Üzerinden 6 yıl geçtikten sonra iktidarın talimatıyla dava dosyasına konu olan Kobanê olaylarında neler oldu? Kimler neler söyledi? Konuya ilişkin PKK Lideri Abdullah Öcalan’ın uyarılarını derledik.

Kobanê olayları nasıl başladı?   

2011’de Suriye'de iç savaşın başlamasının ardından DAİŞ, bölgede birçok yere saldırılar gerçekleştirdi. Bu saldırılardan biri de Kobanê’ye dönük oldu. 2014’ün Eylül ve Ekim aylarında DAİŞ’in Kobanê’ye saldırılarını yoğunlaştırmasıyla birlikte, bölge halkı dayanışma çağrılarında bulundu. Türkiye’nin birçok bölgesinde de halk sokaklara çıkarak DAİŞ saldırılarına tepki gösterdi. Dönemin hükümeti ile sürekli diyalog halinde olan HDP, 6 Ekim 2014 tarihinde Merkez Yürütme Kurulu (MYK) toplantısının ardından açıklama gerçekleştirdi. HDP açıklamasında, “Kobanê’de durumun kritik olduğunu” belirterek, DAİŞ saldırılarına ve AKP’nin ambargosuna karşı halkları alanlara çıkmaya çağırdı.

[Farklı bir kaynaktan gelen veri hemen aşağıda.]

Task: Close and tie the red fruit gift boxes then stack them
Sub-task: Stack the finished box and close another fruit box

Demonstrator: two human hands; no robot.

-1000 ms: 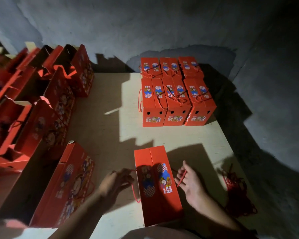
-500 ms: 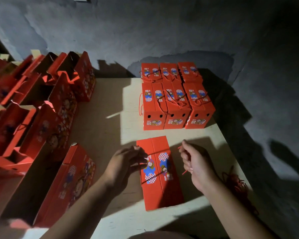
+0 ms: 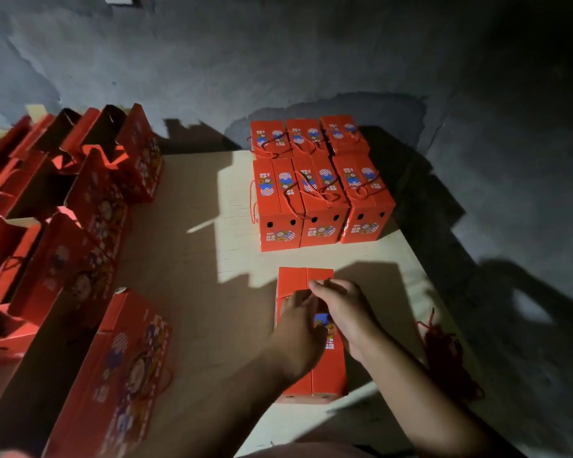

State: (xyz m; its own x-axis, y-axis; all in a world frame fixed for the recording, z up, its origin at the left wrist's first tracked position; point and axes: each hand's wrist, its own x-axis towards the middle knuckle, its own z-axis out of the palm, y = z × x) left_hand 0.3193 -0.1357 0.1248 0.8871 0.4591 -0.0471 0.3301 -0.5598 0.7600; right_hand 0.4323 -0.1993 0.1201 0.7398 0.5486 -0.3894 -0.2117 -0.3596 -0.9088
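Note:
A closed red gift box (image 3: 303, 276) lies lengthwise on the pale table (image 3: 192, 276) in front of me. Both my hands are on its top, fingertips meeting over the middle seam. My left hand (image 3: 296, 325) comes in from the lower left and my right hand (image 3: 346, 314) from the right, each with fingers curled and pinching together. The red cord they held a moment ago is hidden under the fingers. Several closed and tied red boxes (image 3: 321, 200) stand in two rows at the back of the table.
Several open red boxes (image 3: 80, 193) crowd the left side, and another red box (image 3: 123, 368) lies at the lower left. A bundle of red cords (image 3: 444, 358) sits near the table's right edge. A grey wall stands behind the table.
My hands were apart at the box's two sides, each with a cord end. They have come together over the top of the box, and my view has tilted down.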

Kobanê eylemlerini araştırma önergeleri reddedildi

Çağrılar ne kadar ana akım medya ve iktidar tarafından “provokasyon” olarak gösterilmeye çalışılsa da dönemin HDP Eş Genel Başkanı olan Selahattin Demirtaş, Twitter hesabında yaptığı paylaşımda, “Sokakta karşı karşıya getirme senaryolarına karşı herkes bilinçle hareket etmeli ve sokaktan çekilmelidir” dedi. Selahattin Demirtaş’ın paylaşımı yine iktidar tarafından hedef alındı. Bu sürecin ardından HDP grubu Kobanê eylemleri ile ilgili bugüne kadar 3 kez Meclis araştırması istedi. 8 Ekim 2016, 26 Temmuz 2017 ve 8 Ekim 2019 tarihlerinde Meclis Başkanlığı’na sunulan araştırma önergelerinin tümü AKP ve MHP oyları ile reddedildi. Önergelerin reddedilme gerekçesi ise açıklanmadı.

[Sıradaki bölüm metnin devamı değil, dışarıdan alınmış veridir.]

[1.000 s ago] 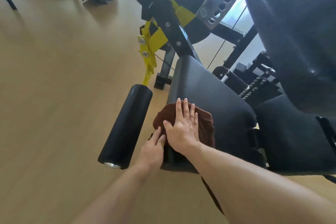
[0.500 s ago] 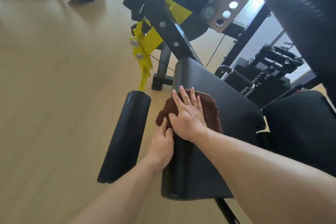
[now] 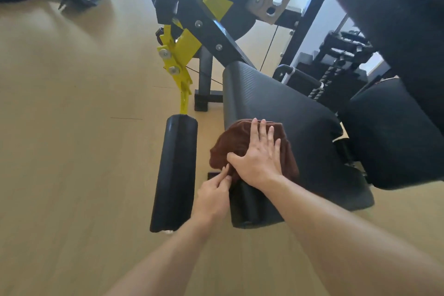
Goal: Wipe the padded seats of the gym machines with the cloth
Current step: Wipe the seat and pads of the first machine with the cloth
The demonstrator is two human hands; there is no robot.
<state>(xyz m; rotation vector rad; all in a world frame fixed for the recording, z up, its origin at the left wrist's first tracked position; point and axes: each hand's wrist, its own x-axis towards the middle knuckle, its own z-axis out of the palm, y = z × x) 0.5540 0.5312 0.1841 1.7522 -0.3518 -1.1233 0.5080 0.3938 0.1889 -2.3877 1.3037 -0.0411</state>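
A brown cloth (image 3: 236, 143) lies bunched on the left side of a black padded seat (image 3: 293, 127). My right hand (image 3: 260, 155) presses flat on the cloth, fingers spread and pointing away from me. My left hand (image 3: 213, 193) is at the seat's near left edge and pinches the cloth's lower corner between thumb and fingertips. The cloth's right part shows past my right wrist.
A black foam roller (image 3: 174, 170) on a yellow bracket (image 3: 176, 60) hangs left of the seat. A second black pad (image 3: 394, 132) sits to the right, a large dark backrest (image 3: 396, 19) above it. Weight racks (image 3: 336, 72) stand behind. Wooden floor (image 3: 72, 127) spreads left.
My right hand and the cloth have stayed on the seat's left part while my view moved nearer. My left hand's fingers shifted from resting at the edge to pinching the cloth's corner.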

Ahmet Davutoğlu'ndan Kobanê mesajı  

Kobanê olayları gerekçe yapılarak yargılanan isimlerden Selahattin Demirtaş, Demokratik Toplum Kongresi Eşbaşkanı Selma Irmak ile birlikte, 1 Ekim günü dönemin Başbakanı Ahmet Davutoğlu ile görüşmüş, görüşmede Kobanê’de yaşananlar ve yapılması gerekenlere dair öneriler sıralanmıştı. Olumlu bir atmosferde gerçekleşen görüşmenin ardından Ahmet Davutoğlu, katıldığı bir televizyon programında “Kobanê'nin düşmemesi için de ne gerekiyorsa, elimizden geleni yaparız” ifadelerini kullanmıştı.

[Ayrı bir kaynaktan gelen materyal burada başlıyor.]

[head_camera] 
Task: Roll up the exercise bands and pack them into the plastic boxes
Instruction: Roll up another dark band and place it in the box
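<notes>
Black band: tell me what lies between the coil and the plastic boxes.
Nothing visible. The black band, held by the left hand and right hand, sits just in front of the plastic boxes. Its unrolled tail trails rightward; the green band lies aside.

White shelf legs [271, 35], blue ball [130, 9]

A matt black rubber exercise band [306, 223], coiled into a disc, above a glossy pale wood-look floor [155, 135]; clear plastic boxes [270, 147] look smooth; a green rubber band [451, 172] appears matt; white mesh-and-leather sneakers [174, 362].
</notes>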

Hükümet verdiği sözleri tutmadı

Bu görüşmeden sonra HDP’nin aracılığı ile Salih Müslim Türkiye’ye geldi ve hükümet yetkilileri ile görüştü. Ardından Başbakan Ahmet Davutoğlu ile görüşen Selahattin Demirtaş, Ahmet Davutoğlu’nun kendisine "Selahattin Bey, bu devlet Kürtlerin devletidir, bunu gösterin, buna ihtiyaç var tam zamanı" dediğini ifade etti. Aynı süreçte HDP, Urfa’dan Kobanê’ye gidilmesi için milletvekili Sırrı Süreyya Önder'i görevlendirdi. Sırrı Süreyya Önder'in de aralarında bulunduğu vekiller, 4 gün Urfa’da beklemelerine rağmen, hükümet ve Ahmet Davutoğlu sessiz kalmayı tercih etti. Bu sessizlik, yaşanacakların da habercisiydi…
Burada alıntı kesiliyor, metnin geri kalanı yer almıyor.